Abstract

Retention forestry is a silvicultural approach that can achieve both ecological and economic objectives in various forest ecosystems. It builds largely on the assumption that the live trees left unharvested (the main timber cost) effectively support ecological functioning of post-harvest forest. Such effectiveness can be understood as a combination of the initial ecological value of the tree (that may persist after tree death) and its survival, i.e., the prospect to develop into a high-quality veteran tree in the next forest generation. We assessed those aspects among >3000 live trees actually retained in 103 Estonian harvested sites and monitored over 16 years. We analysed how their survival and habitat value (estimated from tree morphology, confirmed by epiphyte surveys) translate to the veteran-tree perspectives. Only 48% of the trees were still alive after 16 years, and this final survival at the stand-scale was poorly predictable from a few years of monitoring. Only 12% retention trees had both high habitat value and high survival.
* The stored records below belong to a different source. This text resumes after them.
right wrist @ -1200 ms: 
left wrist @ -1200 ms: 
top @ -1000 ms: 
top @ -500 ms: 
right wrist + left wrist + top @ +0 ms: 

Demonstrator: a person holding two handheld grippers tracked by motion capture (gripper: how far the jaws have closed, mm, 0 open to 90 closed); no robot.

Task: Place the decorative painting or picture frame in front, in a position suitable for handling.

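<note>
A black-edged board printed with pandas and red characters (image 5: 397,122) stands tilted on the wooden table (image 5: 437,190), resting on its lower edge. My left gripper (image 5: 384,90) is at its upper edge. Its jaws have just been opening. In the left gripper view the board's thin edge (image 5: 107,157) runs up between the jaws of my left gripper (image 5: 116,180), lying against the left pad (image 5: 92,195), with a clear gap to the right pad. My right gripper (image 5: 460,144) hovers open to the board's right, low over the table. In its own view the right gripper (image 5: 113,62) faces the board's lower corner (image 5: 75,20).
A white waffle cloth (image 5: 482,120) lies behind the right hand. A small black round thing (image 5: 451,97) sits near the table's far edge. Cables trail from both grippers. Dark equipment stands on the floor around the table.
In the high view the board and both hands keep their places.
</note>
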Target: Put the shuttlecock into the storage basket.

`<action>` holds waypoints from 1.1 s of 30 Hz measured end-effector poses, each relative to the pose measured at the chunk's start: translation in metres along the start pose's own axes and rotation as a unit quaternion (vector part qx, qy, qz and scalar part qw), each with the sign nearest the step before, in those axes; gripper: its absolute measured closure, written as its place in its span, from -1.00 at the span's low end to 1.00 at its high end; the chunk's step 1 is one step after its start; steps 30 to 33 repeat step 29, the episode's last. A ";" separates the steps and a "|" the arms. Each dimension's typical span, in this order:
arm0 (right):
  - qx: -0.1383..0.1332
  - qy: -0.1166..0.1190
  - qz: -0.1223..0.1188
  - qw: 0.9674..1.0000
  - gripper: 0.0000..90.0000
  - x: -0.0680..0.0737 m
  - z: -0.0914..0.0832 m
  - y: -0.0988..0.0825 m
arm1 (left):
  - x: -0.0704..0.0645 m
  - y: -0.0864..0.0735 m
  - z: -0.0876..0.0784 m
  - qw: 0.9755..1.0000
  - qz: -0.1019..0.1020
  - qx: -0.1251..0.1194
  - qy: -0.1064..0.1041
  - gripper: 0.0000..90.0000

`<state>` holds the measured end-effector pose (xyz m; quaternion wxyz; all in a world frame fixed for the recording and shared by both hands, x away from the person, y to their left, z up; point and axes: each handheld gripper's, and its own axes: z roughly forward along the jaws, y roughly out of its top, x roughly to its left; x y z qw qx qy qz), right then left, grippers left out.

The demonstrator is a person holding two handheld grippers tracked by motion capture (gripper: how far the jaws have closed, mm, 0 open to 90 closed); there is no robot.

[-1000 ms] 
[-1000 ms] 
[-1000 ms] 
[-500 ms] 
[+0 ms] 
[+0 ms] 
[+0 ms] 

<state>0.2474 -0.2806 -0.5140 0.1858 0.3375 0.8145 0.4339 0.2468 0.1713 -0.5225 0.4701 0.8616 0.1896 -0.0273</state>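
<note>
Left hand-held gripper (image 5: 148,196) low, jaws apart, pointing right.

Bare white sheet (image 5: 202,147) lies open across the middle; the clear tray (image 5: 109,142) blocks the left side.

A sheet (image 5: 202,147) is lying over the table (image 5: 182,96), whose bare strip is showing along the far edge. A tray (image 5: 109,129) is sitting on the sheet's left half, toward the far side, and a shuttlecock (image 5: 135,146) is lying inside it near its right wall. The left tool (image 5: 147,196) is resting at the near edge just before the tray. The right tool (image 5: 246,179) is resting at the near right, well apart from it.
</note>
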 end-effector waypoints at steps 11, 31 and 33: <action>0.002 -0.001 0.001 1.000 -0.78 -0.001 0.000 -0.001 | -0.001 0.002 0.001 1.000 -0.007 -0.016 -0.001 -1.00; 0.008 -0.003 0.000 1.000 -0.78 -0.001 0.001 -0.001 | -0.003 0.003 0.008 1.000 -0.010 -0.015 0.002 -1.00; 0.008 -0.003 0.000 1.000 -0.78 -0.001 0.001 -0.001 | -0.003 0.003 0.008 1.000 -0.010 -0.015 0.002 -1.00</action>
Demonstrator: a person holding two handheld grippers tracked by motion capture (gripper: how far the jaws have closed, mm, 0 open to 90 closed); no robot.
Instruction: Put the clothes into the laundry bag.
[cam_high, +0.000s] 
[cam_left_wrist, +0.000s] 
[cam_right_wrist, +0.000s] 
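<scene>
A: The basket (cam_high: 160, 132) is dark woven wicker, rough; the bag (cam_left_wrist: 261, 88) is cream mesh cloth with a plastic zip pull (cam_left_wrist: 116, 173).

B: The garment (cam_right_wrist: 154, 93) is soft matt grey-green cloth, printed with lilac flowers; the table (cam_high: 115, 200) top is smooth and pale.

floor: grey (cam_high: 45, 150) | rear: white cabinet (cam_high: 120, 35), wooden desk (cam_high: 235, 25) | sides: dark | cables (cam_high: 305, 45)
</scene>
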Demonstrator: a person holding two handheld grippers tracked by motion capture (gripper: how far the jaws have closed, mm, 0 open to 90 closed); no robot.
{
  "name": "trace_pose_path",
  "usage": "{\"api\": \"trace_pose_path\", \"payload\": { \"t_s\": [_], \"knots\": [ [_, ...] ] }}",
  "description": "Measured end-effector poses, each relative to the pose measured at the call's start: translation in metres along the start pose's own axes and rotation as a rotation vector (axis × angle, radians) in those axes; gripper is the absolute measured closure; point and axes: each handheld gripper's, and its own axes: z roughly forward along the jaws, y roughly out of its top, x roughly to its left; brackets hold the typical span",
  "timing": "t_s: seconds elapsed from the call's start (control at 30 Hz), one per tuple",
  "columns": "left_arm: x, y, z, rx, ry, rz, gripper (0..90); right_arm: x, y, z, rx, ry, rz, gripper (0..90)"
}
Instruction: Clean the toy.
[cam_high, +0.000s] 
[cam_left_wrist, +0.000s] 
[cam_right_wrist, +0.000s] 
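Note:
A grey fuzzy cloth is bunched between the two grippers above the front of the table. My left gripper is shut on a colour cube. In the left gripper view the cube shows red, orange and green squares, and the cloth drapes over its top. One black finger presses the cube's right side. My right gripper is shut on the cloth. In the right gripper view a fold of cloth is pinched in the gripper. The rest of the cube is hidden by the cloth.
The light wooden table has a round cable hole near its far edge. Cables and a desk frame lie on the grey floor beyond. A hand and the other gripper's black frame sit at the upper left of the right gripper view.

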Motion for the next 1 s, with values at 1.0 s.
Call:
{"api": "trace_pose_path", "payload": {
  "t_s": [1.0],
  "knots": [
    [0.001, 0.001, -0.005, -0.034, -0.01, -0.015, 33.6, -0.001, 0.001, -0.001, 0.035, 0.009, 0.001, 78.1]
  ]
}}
Most trees (75%) were of low initial habitat value and, combined with low survival, almost 40% of all trees never provided quality habitat for tree-dwelling species. Nevertheless, we found considerable potential for post-harvest development of habitat value; notably in European nemoral hardwood species (such as Fraxinus, Quercus, Ulmus, Acer), which survived well but were usually in subcanopies at the time of the harvest. These findings indicate that retention forestry can improve also highly impoverished (e.g. short-rotation) forests, if analytical tools have been developed and applied to predict tree survival and future habitat quality.